According to the SEC, the proposal is designed to allow the SEC and the Financial Stability Oversight Council (FSOC) to “receive more timely information about certain events that may signal distress at qualifying hedge funds and private equity funds or market instability.” Nevertheless, it is unclear how the SEC or FSOC would utilize such information in practice. We do expect Form PF data will be shared with the SEC’s divisions of Enforcement and Examinations, and the SEC acknowledges the use of Form PF data in examinations and enforcement investigations in the proposal.2
The proposed rule would require large hedge fund advisers and all private equity advisers to file Form PF within one business day of the occurrence of certain “reporting events” described in the proposed new form.

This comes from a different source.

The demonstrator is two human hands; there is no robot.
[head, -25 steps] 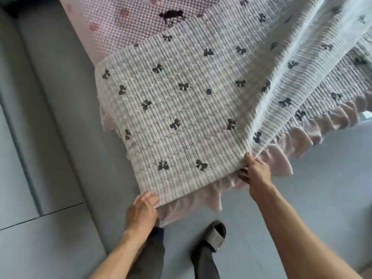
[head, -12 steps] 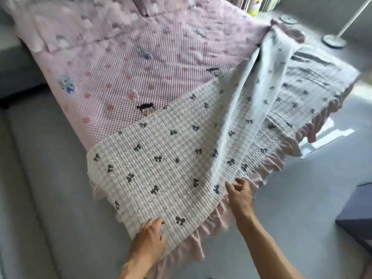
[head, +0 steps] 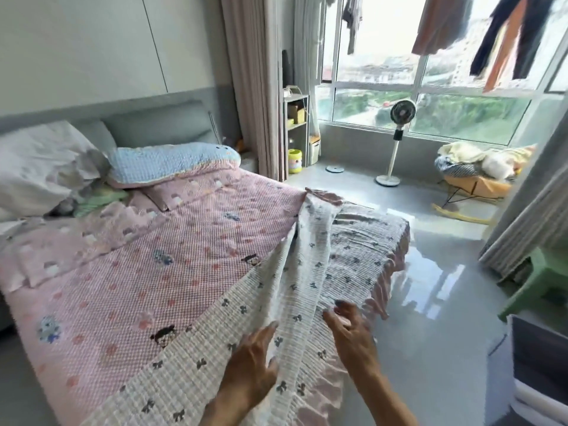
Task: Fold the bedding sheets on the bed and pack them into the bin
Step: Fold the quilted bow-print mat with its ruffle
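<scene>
We find the bow-print sheet [head: 295,281] lying over the bed's [head: 101,305] foot corner with one raised ridge, and both the left hand [head: 249,367] and right hand [head: 353,336] spread flat on it, gripping nothing. We judge that it may slide off onto the floor [head: 445,302] or fold crooked, since its frilled edge overhangs unheld.

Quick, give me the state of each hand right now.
Left hand: open, fingers spread, resting on the bow-print sheet.
Right hand: open, fingers spread over the same sheet; contact cannot be told.
</scene>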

Large Hedge Fund Advisers:
Proposed One-Business-Day Reporting Events
Private Equity Fund Advisers:
Proposed One-Business-day Reporting Events
II. Lower AUM Threshold for Large Private Equity Adviser Reporting
The SEC is proposing to reduce the threshold for reporting as a large private equity adviser from $2 billion to $1.5 billion in private equity fund assets under management.
III. Additional Reporting for Large Private Equity Advisers
Additionally, the proposal contains an expansion of reporting obligations for private equity sponsors at the portfolio level. Specifically, the amendments would require large private equity advisers to provide more information regarding fund strategies, use of leverage and portfolio company financings, controlled portfolio companies and controlled portfolio company borrowing, fund investments in different levels of a single portfolio company’s capital structure, and portfolio company restructurings or recapitalizations. According to the SEC, the proposed amendments are designed to “provide useful empirical data to FSOC to better assess the extent to which private equity funds or their advisers may pose systemic risk and to inform the [SEC] in its regulatory programs for the protection of investors.”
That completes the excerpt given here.